__ACTIVITY__: Write out the records again, exactly. Nothing may be dropped.

*** INPUT DATA

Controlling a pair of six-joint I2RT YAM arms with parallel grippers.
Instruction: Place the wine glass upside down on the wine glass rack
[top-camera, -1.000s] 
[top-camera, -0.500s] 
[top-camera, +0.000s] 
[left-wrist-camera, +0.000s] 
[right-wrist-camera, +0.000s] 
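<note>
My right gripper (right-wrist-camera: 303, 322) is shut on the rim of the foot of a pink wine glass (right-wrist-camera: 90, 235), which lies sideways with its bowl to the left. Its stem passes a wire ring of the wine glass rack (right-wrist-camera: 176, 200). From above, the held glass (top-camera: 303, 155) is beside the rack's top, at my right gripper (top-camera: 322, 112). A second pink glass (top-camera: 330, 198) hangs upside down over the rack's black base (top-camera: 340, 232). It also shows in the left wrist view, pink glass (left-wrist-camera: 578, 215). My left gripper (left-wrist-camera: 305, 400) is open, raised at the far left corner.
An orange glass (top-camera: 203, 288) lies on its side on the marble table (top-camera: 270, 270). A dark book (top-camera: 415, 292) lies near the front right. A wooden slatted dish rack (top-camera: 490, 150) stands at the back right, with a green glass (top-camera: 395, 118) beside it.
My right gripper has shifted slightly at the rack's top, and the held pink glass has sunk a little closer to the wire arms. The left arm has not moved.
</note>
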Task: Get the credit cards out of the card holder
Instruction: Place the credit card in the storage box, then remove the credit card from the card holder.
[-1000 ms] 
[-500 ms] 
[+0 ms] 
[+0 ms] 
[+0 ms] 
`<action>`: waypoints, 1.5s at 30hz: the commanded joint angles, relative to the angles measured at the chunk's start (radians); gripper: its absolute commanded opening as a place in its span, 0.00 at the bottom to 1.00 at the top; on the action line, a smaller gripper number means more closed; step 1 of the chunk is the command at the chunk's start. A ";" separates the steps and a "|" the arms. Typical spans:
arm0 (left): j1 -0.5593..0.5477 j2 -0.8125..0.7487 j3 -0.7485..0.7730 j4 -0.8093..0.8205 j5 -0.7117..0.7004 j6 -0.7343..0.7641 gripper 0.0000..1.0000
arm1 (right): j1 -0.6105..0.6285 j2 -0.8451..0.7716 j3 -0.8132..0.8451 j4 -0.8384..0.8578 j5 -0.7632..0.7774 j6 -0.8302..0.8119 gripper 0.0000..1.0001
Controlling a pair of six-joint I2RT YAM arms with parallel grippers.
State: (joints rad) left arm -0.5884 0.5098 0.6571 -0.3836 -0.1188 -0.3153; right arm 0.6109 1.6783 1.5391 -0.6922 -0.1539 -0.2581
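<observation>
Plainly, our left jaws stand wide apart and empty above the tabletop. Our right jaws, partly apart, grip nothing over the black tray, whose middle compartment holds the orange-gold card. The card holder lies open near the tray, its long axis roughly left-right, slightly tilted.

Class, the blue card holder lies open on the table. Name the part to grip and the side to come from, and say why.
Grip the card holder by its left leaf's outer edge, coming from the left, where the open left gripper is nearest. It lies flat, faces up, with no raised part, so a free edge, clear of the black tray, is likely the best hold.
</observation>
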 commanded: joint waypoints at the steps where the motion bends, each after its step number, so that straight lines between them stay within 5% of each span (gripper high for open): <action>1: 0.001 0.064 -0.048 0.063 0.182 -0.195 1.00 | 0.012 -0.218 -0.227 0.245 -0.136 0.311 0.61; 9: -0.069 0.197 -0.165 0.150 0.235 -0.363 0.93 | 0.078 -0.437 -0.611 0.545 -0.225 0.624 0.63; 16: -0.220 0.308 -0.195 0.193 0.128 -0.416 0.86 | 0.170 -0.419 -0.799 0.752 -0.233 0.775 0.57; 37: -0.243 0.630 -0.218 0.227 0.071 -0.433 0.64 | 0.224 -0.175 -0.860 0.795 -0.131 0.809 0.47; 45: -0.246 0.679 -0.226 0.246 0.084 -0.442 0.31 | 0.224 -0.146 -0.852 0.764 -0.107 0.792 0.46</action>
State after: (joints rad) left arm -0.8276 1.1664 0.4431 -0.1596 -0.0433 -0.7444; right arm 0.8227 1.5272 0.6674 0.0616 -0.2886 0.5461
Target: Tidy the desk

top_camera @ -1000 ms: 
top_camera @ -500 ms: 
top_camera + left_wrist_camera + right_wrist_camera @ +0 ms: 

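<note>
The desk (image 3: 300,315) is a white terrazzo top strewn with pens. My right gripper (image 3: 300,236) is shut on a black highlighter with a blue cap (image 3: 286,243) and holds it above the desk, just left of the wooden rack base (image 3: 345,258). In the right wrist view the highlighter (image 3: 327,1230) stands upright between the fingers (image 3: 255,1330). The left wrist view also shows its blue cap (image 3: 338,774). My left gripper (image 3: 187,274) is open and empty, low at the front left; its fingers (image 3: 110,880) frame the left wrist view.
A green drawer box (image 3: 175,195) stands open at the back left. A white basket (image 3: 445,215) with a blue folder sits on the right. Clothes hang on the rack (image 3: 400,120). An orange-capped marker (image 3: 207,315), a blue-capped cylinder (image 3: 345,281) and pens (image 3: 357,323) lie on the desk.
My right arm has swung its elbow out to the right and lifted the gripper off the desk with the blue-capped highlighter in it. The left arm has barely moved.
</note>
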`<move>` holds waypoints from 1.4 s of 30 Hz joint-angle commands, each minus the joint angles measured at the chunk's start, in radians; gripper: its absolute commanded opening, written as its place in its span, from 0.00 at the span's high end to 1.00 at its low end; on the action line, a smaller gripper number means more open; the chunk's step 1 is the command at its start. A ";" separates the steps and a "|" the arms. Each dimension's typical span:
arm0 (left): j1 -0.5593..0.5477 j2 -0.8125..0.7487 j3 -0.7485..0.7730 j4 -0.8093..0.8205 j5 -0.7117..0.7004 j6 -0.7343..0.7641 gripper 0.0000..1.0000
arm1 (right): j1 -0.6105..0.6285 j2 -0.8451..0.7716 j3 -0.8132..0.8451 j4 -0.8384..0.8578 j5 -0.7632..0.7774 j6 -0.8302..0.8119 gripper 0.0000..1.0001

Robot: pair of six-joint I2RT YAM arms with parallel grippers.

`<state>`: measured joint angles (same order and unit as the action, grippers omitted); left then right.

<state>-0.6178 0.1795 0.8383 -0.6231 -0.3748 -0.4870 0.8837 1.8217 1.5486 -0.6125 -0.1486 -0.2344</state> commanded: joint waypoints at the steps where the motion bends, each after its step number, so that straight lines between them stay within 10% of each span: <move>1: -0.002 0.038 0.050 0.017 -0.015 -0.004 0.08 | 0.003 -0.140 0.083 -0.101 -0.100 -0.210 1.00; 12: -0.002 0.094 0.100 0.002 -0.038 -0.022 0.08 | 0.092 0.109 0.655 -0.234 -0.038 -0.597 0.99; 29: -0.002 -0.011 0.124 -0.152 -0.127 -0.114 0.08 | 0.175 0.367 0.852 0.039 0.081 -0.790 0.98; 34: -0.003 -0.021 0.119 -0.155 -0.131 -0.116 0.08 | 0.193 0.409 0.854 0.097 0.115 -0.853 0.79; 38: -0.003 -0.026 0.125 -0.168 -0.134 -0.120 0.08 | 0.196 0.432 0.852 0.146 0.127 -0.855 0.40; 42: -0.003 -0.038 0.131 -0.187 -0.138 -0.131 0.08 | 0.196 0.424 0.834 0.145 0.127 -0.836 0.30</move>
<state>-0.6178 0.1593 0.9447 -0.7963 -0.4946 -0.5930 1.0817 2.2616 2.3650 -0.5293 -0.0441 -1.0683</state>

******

__THE ANSWER__:
Controlling a pair of six-joint I2RT YAM arms with parallel grippers.
Instruction: Place the wine glass upside down on the wine glass rack
[top-camera, -1.000s] 
[top-camera, -0.500s] 
[top-camera, +0.000s] 
[left-wrist-camera, +0.000s] 
[right-wrist-camera, +0.000s] 
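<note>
My right gripper (right-wrist-camera: 303, 322) is shut on the rim of the foot of a pink wine glass (right-wrist-camera: 90, 235), which lies sideways with its bowl to the left. Its stem passes a wire ring of the wine glass rack (right-wrist-camera: 176, 200). From above, the held glass (top-camera: 303, 155) is beside the rack's top, at my right gripper (top-camera: 322, 112). A second pink glass (top-camera: 330, 198) hangs upside down over the rack's black base (top-camera: 340, 232). It also shows in the left wrist view, pink glass (left-wrist-camera: 578, 215). My left gripper (left-wrist-camera: 305, 400) is open, raised at the far left corner.
An orange glass (top-camera: 203, 288) lies on its side on the marble table (top-camera: 270, 270). A dark book (top-camera: 415, 292) lies near the front right. A wooden slatted dish rack (top-camera: 490, 150) stands at the back right, with a green glass (top-camera: 395, 118) beside it.
My right gripper has shifted slightly at the rack's top, and the held pink glass has sunk a little closer to the wire arms. The left arm has not moved.
</note>
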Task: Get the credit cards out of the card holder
Instruction: Place the credit card in the storage box, then remove the credit card from the card holder.
[-1000 ms] 
[-500 ms] 
[+0 ms] 
[+0 ms] 
[+0 ms] 
`<action>`: waypoints, 1.5s at 30hz: the commanded joint angles, relative to the angles measured at the chunk's start (radians); gripper: its absolute commanded opening as a place in its span, 0.00 at the bottom to 1.00 at the top; on the action line, a smaller gripper number means more closed; step 1 of the chunk is the command at the chunk's start. A ";" separates the steps and a "|" the arms. Typical spans:
arm0 (left): j1 -0.5593..0.5477 j2 -0.8125..0.7487 j3 -0.7485..0.7730 j4 -0.8093..0.8205 j5 -0.7117..0.7004 j6 -0.7343..0.7641 gripper 0.0000..1.0000
arm1 (right): j1 -0.6105..0.6285 j2 -0.8451..0.7716 j3 -0.8132..0.8451 j4 -0.8384..0.8578 j5 -0.7632..0.7774 j6 -0.8302..0.8119 gripper 0.0000..1.0001
Controlling a pair of six-joint I2RT YAM arms with parallel grippers.
State: (joints rad) left arm -0.5884 0.5098 0.6571 -0.3836 -0.1188 -0.3153; right arm 0.6109 1.6783 1.5391 -0.6922 -0.1539 -0.2581
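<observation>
Plainly, our left jaws stand wide apart and empty above the tabletop. Our right jaws, partly apart, grip nothing over the black tray, whose middle compartment holds the orange-gold card. The card holder lies open near the tray, its long axis roughly left-right, slightly tilted.

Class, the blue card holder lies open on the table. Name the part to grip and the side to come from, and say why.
Grip the card holder by its left leaf's outer edge, coming from the left, where the open left gripper is nearest. It lies flat, faces up, with no raised part, so a free edge, clear of the black tray, is likely the best hold.
</observation>
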 commanded: joint waypoints at the steps where the motion bends, each after its step number, so that straight lines between them stay within 5% of each span (gripper high for open): <action>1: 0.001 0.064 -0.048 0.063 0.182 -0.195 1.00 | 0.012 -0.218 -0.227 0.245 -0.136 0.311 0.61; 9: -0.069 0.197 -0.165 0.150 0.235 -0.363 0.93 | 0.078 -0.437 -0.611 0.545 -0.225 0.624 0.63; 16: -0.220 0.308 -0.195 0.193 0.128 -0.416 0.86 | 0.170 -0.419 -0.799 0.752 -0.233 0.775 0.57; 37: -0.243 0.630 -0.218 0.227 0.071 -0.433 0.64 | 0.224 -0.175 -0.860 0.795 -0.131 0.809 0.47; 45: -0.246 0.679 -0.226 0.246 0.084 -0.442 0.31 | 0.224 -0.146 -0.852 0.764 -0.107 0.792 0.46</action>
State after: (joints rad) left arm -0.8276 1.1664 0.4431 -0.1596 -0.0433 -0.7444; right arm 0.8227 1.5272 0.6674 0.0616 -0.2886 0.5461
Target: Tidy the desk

top_camera @ -1000 ms: 
top_camera @ -500 ms: 
top_camera + left_wrist_camera + right_wrist_camera @ +0 ms: 

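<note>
The desk (image 3: 300,315) is a white terrazzo top strewn with pens. My right gripper (image 3: 300,236) is shut on a black highlighter with a blue cap (image 3: 286,243) and holds it above the desk, just left of the wooden rack base (image 3: 345,258). In the right wrist view the highlighter (image 3: 327,1230) stands upright between the fingers (image 3: 255,1330). The left wrist view also shows its blue cap (image 3: 338,774). My left gripper (image 3: 187,274) is open and empty, low at the front left; its fingers (image 3: 110,880) frame the left wrist view.
A green drawer box (image 3: 175,195) stands open at the back left. A white basket (image 3: 445,215) with a blue folder sits on the right. Clothes hang on the rack (image 3: 400,120). An orange-capped marker (image 3: 207,315), a blue-capped cylinder (image 3: 345,281) and pens (image 3: 357,323) lie on the desk.
My right arm has swung its elbow out to the right and lifted the gripper off the desk with the blue-capped highlighter in it. The left arm has barely moved.
</note>
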`<move>` holds waypoints from 1.4 s of 30 Hz joint-angle commands, each minus the joint angles measured at the chunk's start, in radians; gripper: its absolute commanded opening, written as its place in its span, from 0.00 at the span's high end to 1.00 at its low end; on the action line, a smaller gripper number means more open; the chunk's step 1 is the command at its start. A ";" separates the steps and a "|" the arms. Each dimension's typical span:
arm0 (left): j1 -0.5593..0.5477 j2 -0.8125..0.7487 j3 -0.7485..0.7730 j4 -0.8093..0.8205 j5 -0.7117..0.7004 j6 -0.7343..0.7641 gripper 0.0000..1.0000
arm1 (right): j1 -0.6105..0.6285 j2 -0.8451..0.7716 j3 -0.8132..0.8451 j4 -0.8384..0.8578 j5 -0.7632..0.7774 j6 -0.8302..0.8119 gripper 0.0000..1.0001

Robot: pair of six-joint I2RT YAM arms with parallel grippers.

`<state>`: measured joint angles (same order and unit as the action, grippers omitted); left then right.

<state>-0.6178 0.1795 0.8383 -0.6231 -0.3748 -0.4870 0.8837 1.8217 1.5486 -0.6125 -0.1486 -0.2344</state> commanded: joint waypoints at the steps where the motion bends, each after its step number, so that straight lines between them stay within 10% of each span: <move>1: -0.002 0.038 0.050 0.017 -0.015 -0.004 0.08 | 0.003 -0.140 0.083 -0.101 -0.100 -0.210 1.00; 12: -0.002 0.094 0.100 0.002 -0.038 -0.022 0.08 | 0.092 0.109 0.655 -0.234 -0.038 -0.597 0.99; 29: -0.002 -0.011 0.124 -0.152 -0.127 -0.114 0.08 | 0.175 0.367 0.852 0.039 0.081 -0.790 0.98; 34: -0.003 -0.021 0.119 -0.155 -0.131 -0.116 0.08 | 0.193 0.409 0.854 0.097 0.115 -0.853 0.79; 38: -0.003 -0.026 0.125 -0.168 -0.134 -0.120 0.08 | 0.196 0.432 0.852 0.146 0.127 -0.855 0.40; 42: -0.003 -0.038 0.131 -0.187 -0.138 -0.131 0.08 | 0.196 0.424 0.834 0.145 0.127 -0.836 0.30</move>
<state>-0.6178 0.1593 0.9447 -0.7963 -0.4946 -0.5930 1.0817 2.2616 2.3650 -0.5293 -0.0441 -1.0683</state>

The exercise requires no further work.